Sewanan et al. studied a mutation to cardiac tropomyosin that causes hypertrophic cardiomyopathy. Computational models, in vitro experiments, and patient-specific engineered heart tissues suggest that this mutation triggers hypertrophy by allowing excess residual contractile activity.

Ahern et al. show that the absence of Rad increases peak L-type calcium influx independently of β-adrenergic receptor signaling. This increased peak current is homeostatically balanced by channel inactivation, allowing enhanced contraction without action potential prolongation. The loss of Rad is a potential therapeutic target for safe positive inotropic support.

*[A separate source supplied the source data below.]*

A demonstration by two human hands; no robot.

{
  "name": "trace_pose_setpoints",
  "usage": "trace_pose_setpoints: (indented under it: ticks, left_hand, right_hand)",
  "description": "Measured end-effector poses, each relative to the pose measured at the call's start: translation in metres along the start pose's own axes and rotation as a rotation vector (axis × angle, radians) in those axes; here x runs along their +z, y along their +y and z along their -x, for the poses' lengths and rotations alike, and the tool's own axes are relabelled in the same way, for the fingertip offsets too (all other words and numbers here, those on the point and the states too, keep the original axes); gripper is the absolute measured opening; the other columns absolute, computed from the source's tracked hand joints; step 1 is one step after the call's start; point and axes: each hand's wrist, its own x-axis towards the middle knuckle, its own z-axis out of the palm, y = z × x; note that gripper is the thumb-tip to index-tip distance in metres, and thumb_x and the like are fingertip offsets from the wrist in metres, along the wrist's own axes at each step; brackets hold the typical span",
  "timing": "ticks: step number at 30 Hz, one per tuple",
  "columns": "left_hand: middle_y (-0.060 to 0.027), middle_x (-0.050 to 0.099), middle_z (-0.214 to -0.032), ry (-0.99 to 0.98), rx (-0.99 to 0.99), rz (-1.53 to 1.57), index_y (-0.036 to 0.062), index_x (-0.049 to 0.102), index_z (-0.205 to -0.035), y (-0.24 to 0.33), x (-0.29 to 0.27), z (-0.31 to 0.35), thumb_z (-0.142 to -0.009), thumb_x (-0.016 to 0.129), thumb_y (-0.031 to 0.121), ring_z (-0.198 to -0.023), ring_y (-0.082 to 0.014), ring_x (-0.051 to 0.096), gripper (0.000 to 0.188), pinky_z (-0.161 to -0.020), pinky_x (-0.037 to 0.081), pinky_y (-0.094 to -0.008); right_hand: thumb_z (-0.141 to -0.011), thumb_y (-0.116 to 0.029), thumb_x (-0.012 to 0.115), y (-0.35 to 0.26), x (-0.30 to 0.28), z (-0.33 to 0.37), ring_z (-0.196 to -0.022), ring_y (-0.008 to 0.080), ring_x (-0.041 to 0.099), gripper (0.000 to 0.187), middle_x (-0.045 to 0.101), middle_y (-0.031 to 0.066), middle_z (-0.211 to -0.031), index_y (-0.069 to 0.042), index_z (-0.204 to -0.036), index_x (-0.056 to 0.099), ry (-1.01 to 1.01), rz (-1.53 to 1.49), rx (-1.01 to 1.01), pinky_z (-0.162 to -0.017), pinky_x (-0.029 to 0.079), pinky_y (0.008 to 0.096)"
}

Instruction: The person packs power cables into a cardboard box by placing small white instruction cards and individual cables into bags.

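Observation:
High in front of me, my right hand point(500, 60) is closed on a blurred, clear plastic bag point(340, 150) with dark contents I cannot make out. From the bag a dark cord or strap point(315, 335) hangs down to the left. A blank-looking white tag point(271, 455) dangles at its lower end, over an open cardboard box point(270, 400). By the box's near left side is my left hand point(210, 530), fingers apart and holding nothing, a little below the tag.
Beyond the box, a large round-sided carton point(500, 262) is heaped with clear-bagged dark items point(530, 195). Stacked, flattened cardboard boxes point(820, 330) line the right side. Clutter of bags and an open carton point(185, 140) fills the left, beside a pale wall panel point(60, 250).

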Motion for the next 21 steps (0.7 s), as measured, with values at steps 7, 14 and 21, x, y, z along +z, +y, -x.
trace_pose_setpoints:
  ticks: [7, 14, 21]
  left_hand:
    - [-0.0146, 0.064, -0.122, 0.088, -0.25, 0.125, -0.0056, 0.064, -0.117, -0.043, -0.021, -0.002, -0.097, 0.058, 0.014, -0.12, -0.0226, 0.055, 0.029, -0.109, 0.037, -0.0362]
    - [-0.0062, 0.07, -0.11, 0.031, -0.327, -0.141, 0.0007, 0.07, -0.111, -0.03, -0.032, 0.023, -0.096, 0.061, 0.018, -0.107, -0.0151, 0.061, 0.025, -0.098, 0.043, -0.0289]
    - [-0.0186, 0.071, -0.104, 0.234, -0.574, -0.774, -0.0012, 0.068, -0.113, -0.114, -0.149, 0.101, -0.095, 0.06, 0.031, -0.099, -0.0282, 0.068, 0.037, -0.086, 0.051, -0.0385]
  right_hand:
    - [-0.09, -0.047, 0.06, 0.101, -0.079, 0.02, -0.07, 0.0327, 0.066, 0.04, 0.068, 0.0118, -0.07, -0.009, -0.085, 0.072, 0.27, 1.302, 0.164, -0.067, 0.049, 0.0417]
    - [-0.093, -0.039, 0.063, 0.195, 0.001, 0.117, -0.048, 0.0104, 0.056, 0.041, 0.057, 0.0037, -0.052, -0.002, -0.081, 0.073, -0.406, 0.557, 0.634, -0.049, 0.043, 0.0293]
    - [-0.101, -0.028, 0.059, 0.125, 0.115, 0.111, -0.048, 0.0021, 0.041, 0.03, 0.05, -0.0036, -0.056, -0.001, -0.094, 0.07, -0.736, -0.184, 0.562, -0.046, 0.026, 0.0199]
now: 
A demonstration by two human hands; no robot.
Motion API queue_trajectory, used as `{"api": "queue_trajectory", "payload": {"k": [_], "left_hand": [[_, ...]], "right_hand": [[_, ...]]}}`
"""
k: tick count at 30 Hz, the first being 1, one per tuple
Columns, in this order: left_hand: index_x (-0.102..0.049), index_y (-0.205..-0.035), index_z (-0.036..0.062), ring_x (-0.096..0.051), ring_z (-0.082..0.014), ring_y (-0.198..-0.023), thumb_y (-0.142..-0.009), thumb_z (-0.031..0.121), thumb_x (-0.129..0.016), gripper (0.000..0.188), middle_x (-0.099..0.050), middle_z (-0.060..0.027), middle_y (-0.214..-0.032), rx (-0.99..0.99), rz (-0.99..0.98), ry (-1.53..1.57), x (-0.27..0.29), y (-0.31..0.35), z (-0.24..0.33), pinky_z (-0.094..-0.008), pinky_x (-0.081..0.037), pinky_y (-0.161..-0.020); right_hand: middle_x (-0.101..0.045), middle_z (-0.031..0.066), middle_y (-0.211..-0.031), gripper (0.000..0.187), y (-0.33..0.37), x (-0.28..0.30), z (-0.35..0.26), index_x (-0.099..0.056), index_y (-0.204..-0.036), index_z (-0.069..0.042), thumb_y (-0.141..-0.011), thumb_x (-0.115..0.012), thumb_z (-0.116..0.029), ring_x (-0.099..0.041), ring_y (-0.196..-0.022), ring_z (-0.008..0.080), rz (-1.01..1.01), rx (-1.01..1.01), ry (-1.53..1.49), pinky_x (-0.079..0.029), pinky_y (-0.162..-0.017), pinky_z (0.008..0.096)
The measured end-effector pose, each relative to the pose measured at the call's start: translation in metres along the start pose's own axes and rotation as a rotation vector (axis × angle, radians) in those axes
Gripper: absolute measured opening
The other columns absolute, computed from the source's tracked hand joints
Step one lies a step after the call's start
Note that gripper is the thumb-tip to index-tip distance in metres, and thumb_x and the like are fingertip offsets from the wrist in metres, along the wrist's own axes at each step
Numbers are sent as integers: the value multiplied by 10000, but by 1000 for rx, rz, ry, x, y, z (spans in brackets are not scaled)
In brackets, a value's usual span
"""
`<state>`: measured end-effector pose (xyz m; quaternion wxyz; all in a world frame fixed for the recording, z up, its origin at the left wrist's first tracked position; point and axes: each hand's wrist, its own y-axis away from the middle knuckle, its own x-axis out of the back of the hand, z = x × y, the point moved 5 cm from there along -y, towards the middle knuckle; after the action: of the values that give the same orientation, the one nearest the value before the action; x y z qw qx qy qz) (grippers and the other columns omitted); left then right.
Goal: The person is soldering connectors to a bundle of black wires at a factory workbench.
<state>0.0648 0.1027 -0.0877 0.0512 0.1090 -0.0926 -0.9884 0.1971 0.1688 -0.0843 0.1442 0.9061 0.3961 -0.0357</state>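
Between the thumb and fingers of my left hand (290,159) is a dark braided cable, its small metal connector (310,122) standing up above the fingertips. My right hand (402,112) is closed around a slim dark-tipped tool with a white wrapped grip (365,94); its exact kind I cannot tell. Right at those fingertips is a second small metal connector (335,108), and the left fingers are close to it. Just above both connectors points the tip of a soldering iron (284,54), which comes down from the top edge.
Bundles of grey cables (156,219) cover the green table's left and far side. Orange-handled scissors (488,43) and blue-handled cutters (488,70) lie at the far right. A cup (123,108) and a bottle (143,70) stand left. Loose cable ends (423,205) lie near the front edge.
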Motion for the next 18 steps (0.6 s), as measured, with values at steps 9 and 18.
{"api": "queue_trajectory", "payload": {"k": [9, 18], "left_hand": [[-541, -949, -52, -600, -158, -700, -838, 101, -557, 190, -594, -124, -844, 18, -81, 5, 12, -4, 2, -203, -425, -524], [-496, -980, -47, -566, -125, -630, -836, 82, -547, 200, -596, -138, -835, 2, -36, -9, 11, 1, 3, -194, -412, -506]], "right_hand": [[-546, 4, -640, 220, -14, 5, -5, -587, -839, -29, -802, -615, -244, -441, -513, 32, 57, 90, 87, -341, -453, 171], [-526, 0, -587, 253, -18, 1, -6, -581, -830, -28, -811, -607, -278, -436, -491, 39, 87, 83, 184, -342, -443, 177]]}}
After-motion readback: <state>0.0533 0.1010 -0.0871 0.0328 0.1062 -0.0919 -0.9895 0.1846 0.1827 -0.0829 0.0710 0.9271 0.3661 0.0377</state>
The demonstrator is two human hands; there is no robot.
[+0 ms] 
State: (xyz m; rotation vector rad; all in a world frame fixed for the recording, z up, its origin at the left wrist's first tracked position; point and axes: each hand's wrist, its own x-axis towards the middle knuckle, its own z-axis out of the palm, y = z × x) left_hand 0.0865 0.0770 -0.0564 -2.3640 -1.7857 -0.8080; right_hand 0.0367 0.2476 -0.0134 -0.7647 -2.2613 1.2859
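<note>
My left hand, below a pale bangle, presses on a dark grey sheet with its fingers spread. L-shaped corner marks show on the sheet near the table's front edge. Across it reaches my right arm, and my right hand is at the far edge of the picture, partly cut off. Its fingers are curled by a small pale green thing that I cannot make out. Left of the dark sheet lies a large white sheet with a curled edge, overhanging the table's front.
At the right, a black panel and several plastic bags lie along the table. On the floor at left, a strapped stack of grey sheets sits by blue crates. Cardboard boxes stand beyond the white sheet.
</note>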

Moise et al. develop a finite element model of the intercalated disk (ID) that takes into account the nanoscale structure. Incorporating these details in a cardiac tissue model predicts that alterations in ID structure can affect electrical conduction in the heart.

Lopez-Redondo et al. use cryo-EM and molecular dynamics to evaluate the effects of Zn2+ binding on the conformation and dynamics of the zinc/proton antiporter YiiP. Removal of Zn2+ leads to enhanced conformational dynamics and causes a transition to an intermediate state in the transport cycle.

Zhao et al. leverage the analysis of local conformational changes in a mutant Hv1 channel to inform the design of new inhibitors. These arginine mimics have improved interaction with the voltage-sensing domain and inhibit the wild-type channel with higher strength than guanidine derivatives.

Zhao and colleagues use the Hv1 channel to study drugs that modulate channel activity by binding to the voltage-sensing domain (VSD). They describe a new compound that interacts with a known and a new site in distinct conformations and thus suggests new strategies to identify VSD-binding compounds.

Han et al. study the effect of primary cardiac hypertrophy on cardiac mechano-energetics. Using isolated cardiac tissues, they show that despite impaired contractile performance, cardiac mechanical efficiency is preserved in hypertrophic hearts.